The military began to expose problems coming from the contractors. A company that had no prior medical experience, no medical facilities and that hired people with no medical experience as practical nurses, was given the contract to run medical services for the dependents of military personnel based in the U.S.—creating a virtual revolt on army bases throughout this country. DynCorp, which had the contract to service Army helicopters, was accused of hiring former waiters and security guards with no mechanical experience to repair them. While no one directly said it, the implication was that DynCorp was responsible for the rash of crashes which have plagued these helicopters.
When KB&R shut down its supply lines in Iraq when the going got rough in the first weeks of the fighting, it was really like waving the red flag in front of the bulls. KB&R shut down its supply lines, leaving troops in forward positions cut off from supplies. The American vice-president’s own company even threatened to pull its forces out of Iraq at a difficult point of the early fighting, which would have left the military high and dry if it had done it. And KB&R could have done it. Private contractors are not subject to military discipline, as the military had been warning, and as KB&R proved again in April, when it locked down all its personnel for almost a week, refusing to send them out with materiel, critical or otherwise.
The generals had discovered that privatization and outsourcing can cause problems—even for the military.
Well, let the generals complain. It’s their own bed, they made it, let them lie in it. They may have thought themselves untouchable, sacrosanct, even essential for the functioning of the system. And it’s certainly true that the miliary is essential, allowing U.S. capital to extend its tentacles around the world.

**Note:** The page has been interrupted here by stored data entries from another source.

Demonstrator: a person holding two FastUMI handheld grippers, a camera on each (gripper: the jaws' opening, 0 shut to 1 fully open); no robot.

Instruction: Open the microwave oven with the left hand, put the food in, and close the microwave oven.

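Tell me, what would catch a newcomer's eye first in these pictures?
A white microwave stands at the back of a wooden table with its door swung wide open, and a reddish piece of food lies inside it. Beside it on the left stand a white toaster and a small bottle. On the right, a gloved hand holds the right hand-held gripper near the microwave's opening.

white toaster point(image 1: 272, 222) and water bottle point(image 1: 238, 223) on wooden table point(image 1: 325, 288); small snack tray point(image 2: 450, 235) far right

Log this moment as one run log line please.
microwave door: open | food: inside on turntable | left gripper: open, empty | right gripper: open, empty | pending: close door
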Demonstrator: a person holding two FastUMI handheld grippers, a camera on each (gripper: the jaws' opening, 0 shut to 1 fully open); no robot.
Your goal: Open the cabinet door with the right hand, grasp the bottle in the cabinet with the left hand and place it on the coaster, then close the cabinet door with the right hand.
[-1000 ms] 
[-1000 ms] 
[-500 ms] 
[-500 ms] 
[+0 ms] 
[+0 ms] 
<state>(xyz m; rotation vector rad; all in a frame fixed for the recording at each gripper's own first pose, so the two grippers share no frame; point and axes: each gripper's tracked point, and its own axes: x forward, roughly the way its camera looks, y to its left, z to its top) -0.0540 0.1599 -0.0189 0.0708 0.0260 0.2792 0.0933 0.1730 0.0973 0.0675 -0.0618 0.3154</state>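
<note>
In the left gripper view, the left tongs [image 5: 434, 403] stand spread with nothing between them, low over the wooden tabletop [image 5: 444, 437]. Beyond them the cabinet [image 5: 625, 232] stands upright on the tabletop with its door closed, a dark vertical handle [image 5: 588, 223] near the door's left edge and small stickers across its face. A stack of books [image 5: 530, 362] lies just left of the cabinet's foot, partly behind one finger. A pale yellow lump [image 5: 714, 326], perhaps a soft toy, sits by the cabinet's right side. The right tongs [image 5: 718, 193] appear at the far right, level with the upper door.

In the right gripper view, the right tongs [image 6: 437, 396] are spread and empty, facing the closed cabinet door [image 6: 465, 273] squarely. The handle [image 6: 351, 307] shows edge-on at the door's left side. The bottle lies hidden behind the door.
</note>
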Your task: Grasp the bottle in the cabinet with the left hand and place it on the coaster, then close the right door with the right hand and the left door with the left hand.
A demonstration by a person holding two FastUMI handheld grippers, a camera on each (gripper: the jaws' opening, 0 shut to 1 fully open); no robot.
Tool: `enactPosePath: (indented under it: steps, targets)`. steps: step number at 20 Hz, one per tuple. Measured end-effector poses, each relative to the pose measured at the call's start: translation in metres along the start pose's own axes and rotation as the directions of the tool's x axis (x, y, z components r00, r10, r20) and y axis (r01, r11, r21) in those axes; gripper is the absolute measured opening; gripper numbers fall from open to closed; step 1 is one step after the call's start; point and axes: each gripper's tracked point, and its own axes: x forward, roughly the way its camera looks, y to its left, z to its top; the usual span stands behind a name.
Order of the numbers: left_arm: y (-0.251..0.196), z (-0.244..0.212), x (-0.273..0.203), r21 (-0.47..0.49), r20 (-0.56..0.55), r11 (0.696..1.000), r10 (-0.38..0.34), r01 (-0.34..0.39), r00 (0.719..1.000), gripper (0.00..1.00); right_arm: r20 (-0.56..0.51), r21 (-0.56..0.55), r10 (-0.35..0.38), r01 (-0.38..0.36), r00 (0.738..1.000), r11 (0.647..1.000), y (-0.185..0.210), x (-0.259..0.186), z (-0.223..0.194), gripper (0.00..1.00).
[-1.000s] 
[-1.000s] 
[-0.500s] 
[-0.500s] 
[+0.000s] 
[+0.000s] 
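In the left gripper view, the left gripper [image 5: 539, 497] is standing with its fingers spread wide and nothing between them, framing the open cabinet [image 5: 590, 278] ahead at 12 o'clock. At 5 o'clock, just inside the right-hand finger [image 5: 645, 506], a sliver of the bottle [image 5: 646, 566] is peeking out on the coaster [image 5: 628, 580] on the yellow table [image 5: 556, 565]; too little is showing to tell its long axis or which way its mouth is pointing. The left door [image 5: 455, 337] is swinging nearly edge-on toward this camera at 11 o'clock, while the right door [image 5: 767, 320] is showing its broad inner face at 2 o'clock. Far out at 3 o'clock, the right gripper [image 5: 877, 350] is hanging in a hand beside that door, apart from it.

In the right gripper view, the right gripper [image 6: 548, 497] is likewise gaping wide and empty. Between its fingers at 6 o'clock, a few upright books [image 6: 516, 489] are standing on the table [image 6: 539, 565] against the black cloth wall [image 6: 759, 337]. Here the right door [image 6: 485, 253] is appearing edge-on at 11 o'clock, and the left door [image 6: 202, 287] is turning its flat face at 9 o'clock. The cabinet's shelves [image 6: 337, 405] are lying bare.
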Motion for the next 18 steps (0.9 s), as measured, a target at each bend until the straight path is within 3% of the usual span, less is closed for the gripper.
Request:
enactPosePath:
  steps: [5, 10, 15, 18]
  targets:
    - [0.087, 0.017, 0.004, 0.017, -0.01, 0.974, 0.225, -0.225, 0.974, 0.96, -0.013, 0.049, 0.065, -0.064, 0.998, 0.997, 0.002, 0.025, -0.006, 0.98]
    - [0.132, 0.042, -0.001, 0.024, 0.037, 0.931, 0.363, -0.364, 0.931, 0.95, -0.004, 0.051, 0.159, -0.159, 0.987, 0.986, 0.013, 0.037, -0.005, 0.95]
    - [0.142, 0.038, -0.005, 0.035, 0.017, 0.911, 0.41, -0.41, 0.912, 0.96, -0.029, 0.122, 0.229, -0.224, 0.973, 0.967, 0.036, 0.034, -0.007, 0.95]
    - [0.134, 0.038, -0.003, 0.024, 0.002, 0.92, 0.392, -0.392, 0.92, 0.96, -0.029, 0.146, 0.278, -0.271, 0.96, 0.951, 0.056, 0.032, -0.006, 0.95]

But capitalism is a totally irrational system—ready to gobble up for profit even what is most essential to its own functioning.
How much more hasn’t the population suffered during these past decades from this irrational drive for profit. Privatization has degraded the public services society needs to function well. And the weight on society of the very military itself has worsened the situation of the population—and not only because of the wars it has led and will lead. The half a trillion dollars a year that goes to the military, under no matter what form, is half a trillion dollars that could be spent on schools, medical care, decent public transportation, roads, bridges, clean water, etc. etc. etc.—all the things that today are starved for money.
For the population, it doesn’t matter whether that money goes to the generals themselves or to the private military companies—it’s still money that is stolen from the services the population needs. And it’s used against the interests of the population inside this country and around the world.
What the population needs is an end to this system that destroys the very infrastructure of society; this same system that requires a military used against all the peoples of the world.